▸ **Task item**
This exercise asks for a copy of each line in the records below with the word "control" in it.

─── Data shown

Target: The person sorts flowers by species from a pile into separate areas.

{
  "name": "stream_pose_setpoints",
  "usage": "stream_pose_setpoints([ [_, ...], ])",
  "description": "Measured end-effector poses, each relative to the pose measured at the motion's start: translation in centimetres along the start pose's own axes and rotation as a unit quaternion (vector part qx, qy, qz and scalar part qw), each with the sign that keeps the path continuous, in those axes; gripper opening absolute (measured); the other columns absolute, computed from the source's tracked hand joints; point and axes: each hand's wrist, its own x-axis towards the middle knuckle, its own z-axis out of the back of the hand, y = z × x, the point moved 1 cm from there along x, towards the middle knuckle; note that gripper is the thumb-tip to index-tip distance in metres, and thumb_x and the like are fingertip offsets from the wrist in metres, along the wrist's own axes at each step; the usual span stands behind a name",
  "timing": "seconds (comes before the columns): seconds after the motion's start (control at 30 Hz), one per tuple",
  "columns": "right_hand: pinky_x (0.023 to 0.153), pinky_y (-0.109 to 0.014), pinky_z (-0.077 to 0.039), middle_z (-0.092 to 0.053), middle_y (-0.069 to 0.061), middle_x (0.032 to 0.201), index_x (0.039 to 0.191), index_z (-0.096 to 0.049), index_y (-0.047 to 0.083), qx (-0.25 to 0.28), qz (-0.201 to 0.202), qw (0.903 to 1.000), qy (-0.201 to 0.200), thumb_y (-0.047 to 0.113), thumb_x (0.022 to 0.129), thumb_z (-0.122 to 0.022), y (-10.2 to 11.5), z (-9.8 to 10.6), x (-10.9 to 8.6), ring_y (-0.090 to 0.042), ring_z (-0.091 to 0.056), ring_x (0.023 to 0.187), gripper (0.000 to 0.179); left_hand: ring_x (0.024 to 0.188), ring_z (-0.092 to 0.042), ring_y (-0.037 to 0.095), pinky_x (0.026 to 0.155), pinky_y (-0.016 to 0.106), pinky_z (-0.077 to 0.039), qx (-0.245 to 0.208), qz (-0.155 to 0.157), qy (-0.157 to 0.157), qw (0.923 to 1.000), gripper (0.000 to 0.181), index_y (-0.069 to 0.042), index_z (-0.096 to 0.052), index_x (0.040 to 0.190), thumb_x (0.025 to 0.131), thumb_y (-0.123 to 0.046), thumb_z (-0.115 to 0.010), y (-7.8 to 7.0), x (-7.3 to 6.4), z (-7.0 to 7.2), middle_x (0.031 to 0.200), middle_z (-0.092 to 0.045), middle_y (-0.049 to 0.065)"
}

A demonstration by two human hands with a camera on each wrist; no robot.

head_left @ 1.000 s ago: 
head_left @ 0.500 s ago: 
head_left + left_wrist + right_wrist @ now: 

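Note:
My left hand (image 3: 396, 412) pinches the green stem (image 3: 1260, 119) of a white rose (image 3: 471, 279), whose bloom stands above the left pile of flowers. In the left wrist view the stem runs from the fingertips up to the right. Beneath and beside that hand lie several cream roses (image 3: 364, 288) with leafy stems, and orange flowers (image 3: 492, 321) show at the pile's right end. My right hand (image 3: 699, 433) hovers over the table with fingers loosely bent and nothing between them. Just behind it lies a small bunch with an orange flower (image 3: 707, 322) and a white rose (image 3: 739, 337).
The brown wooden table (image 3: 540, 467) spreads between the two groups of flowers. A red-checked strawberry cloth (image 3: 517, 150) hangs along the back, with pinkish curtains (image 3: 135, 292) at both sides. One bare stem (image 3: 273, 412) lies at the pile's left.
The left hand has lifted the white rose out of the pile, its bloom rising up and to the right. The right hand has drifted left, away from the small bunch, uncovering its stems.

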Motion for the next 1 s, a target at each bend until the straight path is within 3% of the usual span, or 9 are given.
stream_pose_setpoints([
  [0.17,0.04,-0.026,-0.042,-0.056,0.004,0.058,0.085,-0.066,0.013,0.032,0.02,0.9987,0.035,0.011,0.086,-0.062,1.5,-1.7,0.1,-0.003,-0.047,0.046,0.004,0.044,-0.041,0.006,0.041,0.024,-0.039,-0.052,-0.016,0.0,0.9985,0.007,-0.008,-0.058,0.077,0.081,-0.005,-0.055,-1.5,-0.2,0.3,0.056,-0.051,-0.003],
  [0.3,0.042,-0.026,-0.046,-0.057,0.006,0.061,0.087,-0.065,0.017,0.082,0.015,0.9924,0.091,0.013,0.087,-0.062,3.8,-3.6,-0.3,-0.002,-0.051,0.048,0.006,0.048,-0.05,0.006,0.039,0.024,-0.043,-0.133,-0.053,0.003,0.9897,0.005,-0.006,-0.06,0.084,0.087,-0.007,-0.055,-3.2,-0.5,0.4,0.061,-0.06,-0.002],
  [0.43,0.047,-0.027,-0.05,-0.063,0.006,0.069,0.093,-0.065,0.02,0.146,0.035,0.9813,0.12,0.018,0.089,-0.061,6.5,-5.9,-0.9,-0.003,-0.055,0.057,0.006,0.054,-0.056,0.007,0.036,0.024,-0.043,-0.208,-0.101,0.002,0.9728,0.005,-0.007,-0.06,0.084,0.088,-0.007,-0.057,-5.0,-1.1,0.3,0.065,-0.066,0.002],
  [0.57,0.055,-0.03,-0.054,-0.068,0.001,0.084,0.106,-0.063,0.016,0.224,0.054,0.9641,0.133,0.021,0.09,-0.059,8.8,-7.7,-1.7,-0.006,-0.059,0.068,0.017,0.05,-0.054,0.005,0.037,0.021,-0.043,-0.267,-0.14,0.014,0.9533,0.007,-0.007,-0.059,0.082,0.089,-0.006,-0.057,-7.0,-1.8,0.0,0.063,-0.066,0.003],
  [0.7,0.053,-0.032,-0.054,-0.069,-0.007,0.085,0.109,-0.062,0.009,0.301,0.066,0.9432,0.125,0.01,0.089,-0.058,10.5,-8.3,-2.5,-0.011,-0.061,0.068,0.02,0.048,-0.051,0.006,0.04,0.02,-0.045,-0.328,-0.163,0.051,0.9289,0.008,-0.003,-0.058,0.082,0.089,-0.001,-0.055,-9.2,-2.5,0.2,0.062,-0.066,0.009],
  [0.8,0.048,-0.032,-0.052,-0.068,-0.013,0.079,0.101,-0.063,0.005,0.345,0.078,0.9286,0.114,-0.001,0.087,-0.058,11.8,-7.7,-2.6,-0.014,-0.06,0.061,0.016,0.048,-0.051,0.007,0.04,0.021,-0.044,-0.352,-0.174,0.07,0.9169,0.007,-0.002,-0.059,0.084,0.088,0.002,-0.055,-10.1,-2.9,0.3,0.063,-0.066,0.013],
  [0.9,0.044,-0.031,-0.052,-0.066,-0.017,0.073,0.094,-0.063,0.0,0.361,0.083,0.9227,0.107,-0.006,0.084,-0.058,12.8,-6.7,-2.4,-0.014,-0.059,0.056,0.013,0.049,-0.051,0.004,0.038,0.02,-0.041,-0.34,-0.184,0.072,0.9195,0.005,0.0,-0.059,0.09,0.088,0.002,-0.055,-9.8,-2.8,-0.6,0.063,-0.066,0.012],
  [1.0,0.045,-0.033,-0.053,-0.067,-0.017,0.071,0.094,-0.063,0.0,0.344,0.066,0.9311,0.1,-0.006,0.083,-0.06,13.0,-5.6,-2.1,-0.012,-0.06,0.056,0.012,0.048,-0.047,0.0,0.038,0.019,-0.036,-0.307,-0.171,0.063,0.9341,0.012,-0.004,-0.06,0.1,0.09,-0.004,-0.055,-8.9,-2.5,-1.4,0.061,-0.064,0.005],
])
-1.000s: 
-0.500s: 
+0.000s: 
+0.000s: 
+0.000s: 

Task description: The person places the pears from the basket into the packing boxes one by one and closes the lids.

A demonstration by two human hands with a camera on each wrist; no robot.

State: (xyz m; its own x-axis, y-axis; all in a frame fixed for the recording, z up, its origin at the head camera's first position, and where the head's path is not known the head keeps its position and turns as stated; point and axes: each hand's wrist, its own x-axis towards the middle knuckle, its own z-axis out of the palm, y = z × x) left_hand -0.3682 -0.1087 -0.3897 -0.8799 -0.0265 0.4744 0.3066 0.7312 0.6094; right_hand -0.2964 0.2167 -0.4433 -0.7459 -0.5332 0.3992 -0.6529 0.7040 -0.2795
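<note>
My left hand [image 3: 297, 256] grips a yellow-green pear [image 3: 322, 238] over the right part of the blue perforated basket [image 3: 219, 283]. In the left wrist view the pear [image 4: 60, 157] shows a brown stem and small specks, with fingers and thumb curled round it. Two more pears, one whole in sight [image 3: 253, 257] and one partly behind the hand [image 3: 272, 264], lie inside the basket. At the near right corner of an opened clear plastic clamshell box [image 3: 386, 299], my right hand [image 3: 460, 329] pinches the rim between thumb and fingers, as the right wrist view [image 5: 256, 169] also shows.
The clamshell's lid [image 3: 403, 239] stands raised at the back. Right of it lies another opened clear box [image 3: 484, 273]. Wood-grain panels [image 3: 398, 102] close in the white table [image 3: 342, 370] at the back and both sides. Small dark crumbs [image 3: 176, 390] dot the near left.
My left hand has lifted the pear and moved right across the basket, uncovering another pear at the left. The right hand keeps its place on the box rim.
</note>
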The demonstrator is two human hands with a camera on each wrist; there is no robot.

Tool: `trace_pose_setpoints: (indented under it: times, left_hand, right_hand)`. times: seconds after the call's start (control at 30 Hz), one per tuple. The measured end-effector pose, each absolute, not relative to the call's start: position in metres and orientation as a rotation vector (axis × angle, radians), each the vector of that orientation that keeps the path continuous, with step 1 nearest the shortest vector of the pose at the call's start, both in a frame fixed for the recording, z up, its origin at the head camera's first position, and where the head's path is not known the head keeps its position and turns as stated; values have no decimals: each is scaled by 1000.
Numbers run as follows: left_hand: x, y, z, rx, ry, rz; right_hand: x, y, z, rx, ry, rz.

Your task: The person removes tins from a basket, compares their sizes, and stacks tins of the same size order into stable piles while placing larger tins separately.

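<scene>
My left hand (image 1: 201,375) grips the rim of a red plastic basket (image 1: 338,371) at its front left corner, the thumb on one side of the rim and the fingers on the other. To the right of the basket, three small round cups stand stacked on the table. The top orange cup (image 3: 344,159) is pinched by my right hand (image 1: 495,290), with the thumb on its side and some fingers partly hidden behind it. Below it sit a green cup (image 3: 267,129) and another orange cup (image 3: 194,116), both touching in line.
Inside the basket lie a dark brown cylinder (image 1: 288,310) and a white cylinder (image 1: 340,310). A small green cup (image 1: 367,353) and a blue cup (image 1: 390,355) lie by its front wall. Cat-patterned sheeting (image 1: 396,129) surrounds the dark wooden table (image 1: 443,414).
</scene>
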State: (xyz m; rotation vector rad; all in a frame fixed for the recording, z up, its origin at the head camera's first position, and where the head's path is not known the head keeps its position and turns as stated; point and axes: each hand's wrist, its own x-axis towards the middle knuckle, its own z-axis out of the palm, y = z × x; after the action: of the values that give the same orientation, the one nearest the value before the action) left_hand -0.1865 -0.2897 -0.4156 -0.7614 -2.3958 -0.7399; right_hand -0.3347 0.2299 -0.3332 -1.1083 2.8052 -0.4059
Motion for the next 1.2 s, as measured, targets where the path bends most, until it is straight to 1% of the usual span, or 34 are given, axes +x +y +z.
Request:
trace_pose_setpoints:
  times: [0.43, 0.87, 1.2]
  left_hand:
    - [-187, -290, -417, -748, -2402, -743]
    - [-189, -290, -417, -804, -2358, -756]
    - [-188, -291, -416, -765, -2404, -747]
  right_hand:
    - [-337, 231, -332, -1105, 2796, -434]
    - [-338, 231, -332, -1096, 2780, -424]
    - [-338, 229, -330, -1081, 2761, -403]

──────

▸ **Answer section**
  "timing": "seconds (comes before the columns): seconds after the motion's start (control at 30 Hz), one per tuple",
Tool: `trace_pose_setpoints: (indented under it: times, left_hand, right_hand)`. times: seconds after the call's start (control at 30 Hz), one per tuple. The measured end-effector pose, each absolute, not relative to the call's start: position in metres and orientation as a rotation vector (axis × angle, radians), each the vector of that orientation that keeps the path continuous, with step 1 nearest the shortest vector of the pose at the call's start, both in a frame fixed for the recording, z up, its origin at the head camera's first position, and where the head's path is not known the head keeps its position and turns as stated; values have no decimals: each is scaled by 1000.

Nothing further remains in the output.